Unless the Administrator expressly provides otherwise, a Participant's
"employment or other service relationship with the Company and its Affiliates"
will be deemed to have ceased, in the case of an employee Participant, upon
termination of the Participant's employment with the Company and its
Affiliates (whether or not the Participant continues in the service of the
Company or its Affiliates in some capacity other than that of an employee of
the Company or its Affiliates), and in the case of any other Participant, when
the service relationship in respect of which the Award was granted terminates
(whether or not the Participant continues in the service of the Company or its
Affiliates in some other capacity).

  (6) Taxes. The Administrator will make such provision for the withholding of
taxes as it deems necessary. The Administrator may, but need not, hold back
shares of Stock from an Award or permit a Participant to tender previously
owned shares of Stock in satisfaction of tax withholding requirements. In no
event shall Stock be tendered or held back by the Company in excess of the
minimum amount required to be withheld for Federal, state, and local taxes.

  (7) Dividend Equivalents, Etc. The Administrator may provide for the payment
of amounts in lieu of cash dividends or other cash distributions with respect
to Stock subject to an Award if and in such manner as it deems appropriate.

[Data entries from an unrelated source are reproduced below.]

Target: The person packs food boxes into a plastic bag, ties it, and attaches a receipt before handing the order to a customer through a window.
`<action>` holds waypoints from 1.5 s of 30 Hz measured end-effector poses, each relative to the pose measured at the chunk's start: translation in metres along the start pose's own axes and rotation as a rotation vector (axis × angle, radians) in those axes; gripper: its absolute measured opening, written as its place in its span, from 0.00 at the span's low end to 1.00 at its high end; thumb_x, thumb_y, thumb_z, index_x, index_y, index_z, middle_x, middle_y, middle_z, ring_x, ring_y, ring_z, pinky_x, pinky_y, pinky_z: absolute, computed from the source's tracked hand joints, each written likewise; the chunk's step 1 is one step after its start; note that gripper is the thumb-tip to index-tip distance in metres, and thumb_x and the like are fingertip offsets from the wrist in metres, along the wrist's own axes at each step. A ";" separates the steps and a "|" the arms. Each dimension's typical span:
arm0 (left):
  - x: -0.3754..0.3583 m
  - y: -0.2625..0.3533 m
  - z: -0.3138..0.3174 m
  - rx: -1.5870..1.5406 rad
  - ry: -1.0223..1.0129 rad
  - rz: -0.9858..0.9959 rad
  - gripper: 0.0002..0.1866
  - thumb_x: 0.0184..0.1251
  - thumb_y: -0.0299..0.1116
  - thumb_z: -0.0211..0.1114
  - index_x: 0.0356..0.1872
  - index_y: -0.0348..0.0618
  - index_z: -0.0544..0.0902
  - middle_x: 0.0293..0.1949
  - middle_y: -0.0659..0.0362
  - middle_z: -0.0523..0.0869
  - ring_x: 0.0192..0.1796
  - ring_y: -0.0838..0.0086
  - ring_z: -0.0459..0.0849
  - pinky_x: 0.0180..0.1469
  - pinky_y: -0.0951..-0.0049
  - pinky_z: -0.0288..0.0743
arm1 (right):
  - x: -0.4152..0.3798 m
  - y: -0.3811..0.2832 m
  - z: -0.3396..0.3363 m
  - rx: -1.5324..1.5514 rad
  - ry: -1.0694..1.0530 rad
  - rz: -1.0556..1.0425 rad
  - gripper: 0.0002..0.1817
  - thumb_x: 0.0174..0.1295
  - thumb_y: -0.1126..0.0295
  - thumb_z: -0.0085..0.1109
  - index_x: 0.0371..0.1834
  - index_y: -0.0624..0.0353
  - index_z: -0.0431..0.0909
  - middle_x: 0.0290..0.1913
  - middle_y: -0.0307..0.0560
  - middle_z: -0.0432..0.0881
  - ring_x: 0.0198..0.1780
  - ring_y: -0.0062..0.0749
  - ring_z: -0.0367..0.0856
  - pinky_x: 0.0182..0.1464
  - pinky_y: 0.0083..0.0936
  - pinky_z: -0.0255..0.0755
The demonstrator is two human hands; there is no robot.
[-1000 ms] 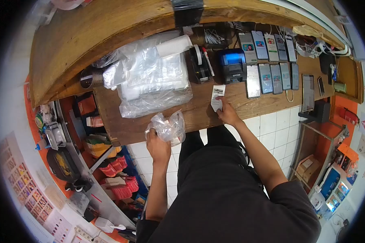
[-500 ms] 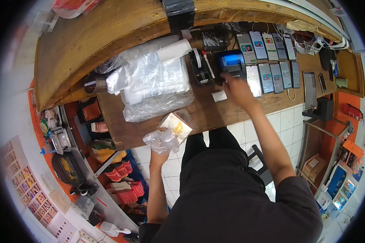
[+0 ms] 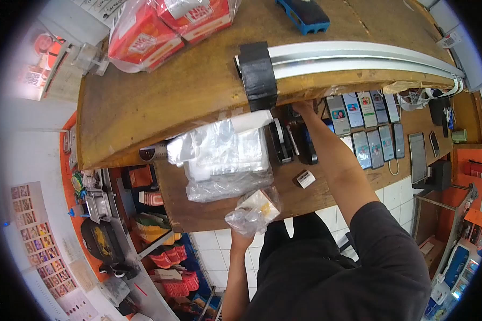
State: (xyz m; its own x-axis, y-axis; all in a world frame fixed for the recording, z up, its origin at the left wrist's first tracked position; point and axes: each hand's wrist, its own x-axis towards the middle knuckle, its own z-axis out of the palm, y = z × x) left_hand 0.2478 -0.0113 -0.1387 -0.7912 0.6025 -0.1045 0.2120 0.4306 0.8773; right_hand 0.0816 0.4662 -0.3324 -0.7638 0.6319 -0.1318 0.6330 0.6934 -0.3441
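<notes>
At the front edge of the counter my left hand [image 3: 241,239] is closed around the gathered top of a clear plastic bag [image 3: 243,220]. Inside the bag is a small white box [image 3: 261,205] with yellow print. My right hand [image 3: 304,108] reaches far back beneath the upper shelf, past the black and blue label printer [image 3: 309,147]; its fingers are mostly hidden, so I cannot see what they touch. A small printed paper slip [image 3: 305,179] lies on the counter below that forearm. Left of the printer are a tape dispenser [image 3: 281,140] and a red-and-white marker [image 3: 293,140].
A stack of clear plastic bags [image 3: 227,155] covers the counter's left part. Several phones [image 3: 375,148] lie in rows at the right, beside a tablet [image 3: 418,155]. The wooden upper shelf [image 3: 171,101] overhangs the back and carries red packages [image 3: 144,40].
My right hand has moved from the front of the printer to farther back, under the shelf. The camera view has tilted up, showing more of the shelf top. My left hand still holds the bag.
</notes>
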 end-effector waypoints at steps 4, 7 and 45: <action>0.002 0.001 -0.003 0.061 0.005 0.007 0.14 0.53 0.22 0.67 0.42 0.38 0.80 0.41 0.52 0.82 0.46 0.61 0.81 0.49 0.63 0.74 | 0.001 0.002 -0.014 0.049 -0.015 -0.054 0.41 0.60 0.52 0.62 0.75 0.49 0.55 0.77 0.53 0.54 0.75 0.47 0.57 0.72 0.38 0.58; 0.001 0.002 -0.003 0.031 -0.014 -0.019 0.13 0.53 0.22 0.67 0.42 0.38 0.80 0.41 0.52 0.82 0.46 0.59 0.81 0.50 0.62 0.74 | -0.002 0.007 -0.028 0.127 -0.003 -0.109 0.41 0.59 0.51 0.64 0.73 0.50 0.57 0.76 0.53 0.55 0.75 0.46 0.56 0.73 0.38 0.55; -0.001 0.020 0.009 -0.130 0.284 0.087 0.14 0.54 0.23 0.72 0.42 0.27 0.82 0.40 0.49 0.87 0.46 0.61 0.85 0.50 0.59 0.77 | -0.398 -0.140 -0.071 1.136 -0.628 -0.064 0.20 0.50 0.80 0.52 0.48 0.63 0.84 0.27 0.45 0.86 0.26 0.24 0.86 0.26 0.25 0.78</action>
State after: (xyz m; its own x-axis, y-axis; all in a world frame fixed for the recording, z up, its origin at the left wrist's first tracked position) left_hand 0.2581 0.0023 -0.1252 -0.9058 0.4136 0.0924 0.2252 0.2852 0.9316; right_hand 0.3060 0.1426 -0.1663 -0.9123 0.1256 -0.3898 0.3693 -0.1588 -0.9156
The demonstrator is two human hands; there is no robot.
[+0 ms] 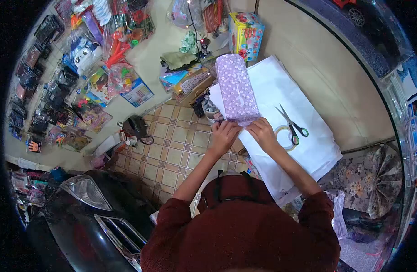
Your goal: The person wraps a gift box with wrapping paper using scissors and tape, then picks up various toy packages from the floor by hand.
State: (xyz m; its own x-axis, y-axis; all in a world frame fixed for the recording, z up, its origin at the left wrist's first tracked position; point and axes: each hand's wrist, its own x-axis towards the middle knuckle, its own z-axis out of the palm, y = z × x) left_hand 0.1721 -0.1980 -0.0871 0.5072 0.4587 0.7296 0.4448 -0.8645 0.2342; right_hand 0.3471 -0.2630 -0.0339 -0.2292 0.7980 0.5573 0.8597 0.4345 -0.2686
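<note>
A long box wrapped in purple flowered paper (238, 88) lies on large white sheets (285, 99). Both my hands are at its near end, where the paper is folded. My left hand (225, 135) has its fingers bent against the left side of that end. On the right side, my right hand (261, 133) presses the paper with its fingers closed on the edge. The fingertips of the two hands nearly meet. To the right on the sheets lie scissors (291, 124) with black and green handles, over a roll of clear tape (284, 138).
A yellow and blue box (247, 36) stands behind the sheets. Packaged toys (122, 41) hang at the left. A black toy car (81, 222) is at the lower left. The tiled floor (172, 145) shows left of my hands. Flowered fabric (358, 181) lies at the right.
</note>
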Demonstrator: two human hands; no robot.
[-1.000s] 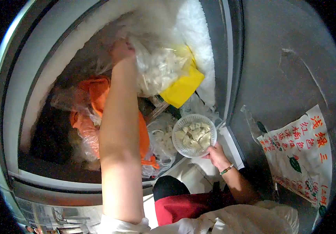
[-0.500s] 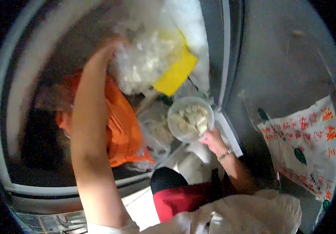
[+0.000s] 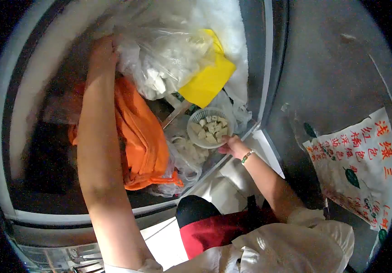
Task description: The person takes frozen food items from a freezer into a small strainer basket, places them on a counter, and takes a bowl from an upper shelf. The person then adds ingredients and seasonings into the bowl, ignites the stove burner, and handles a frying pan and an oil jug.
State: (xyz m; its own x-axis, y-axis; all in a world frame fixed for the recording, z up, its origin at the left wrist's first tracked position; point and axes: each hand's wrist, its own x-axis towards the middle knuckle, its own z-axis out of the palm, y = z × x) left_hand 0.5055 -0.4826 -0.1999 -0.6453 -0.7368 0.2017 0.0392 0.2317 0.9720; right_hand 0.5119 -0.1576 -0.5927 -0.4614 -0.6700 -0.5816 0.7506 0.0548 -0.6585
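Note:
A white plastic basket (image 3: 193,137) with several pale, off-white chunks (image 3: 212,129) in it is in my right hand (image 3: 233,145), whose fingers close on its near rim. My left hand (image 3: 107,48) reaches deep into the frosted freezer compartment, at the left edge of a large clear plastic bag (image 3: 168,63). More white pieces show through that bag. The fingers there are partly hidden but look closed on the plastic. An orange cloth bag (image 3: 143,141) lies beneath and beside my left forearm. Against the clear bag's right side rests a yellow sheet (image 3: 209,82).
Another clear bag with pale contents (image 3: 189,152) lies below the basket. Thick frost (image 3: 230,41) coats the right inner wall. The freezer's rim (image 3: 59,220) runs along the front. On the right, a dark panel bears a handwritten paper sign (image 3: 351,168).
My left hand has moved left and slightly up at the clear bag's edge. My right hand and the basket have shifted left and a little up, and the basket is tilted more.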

  (8) Rights Limited. Nothing in the Plan shall be construed as giving any
person the right to continued employment or service with the Company or its
Affiliates, or any rights as a shareholder except as to shares of Stock
actually issued under the Plan. The loss of existing or potential profit in
Awards will not constitute an element of damages in the event of termination
of employment or service for any reason, even if the termination is in
violation of an obligation of the Company or Affiliate to the Participant.

  (9) Section 162(m). The Administrator in its discretion may grant
Performance Awards that are intended to qualify for the performance-based
compensation exception under Section 162(m) and

                                      18
<PAGE>

Performance Awards that are not intended to so qualify. In the case of an
Award intended to be eligible for the performance-based compensation exception
under Section 162(m), the Plan and such Award shall be construed to the
maximum extent permitted by law in a manner consistent with qualifying the
Award for such exception. In the case of a Performance Award intended to
qualify as performance-based for the purposes of Section 162(m), the
Administrator shall preestablish in writing one or more specific Performance
Criteria no later than 90 days after the commencement of the period of service
to which the performance relates (or at such earlier time as is required to
qualify the Award as performance-based under Section 162(m)). Prior to payment
of any Performance Award intended to qualify as performance-based under
Section 162(m), the Administrator shall certify whether the Performance
Criteria have been attained, and such determination shall be final and
conclusive. If the Performance Criteria with respect to any such Award are not
attained, no other Award shall be provided in substitution of the Performance
Award. The provisions of this Section 6.a.(9) shall be construed in a manner
that is consistent with the regulations under Section 162(m).

  b. AWARDS REQUIRING EXERCISE

  (1) Time And Manner Of Exercise. Unless the Administrator expressly provides
otherwise, (a) an Award requiring exercise by the holder will not be deemed to
have been exercised until the Administrator receives a written notice of
exercise (in form acceptable to the Administrator) signed by the appropriate
person and accompanied by any payment required under the Award; and (b) if the
Award is exercised by any person other than the Participant, the Administrator
may require satisfactory evidence that the person exercising the Award has the
right to do so.

  (2) Exercise Price. The Administrator shall determine the exercise price of
each Stock Option; provided, that each Stock Option intended to qualify for
the performance-based exception under Section 162(m) of the Code and each ISO
must have an exercise price that is not less than the fair market value of the
Stock subject to the Stock Option determined as of the date of grant. An ISO
granted to an Employee described in Section 422(b)(6) of the Code must have an
exercise price that is not less than 110% of such fair market value.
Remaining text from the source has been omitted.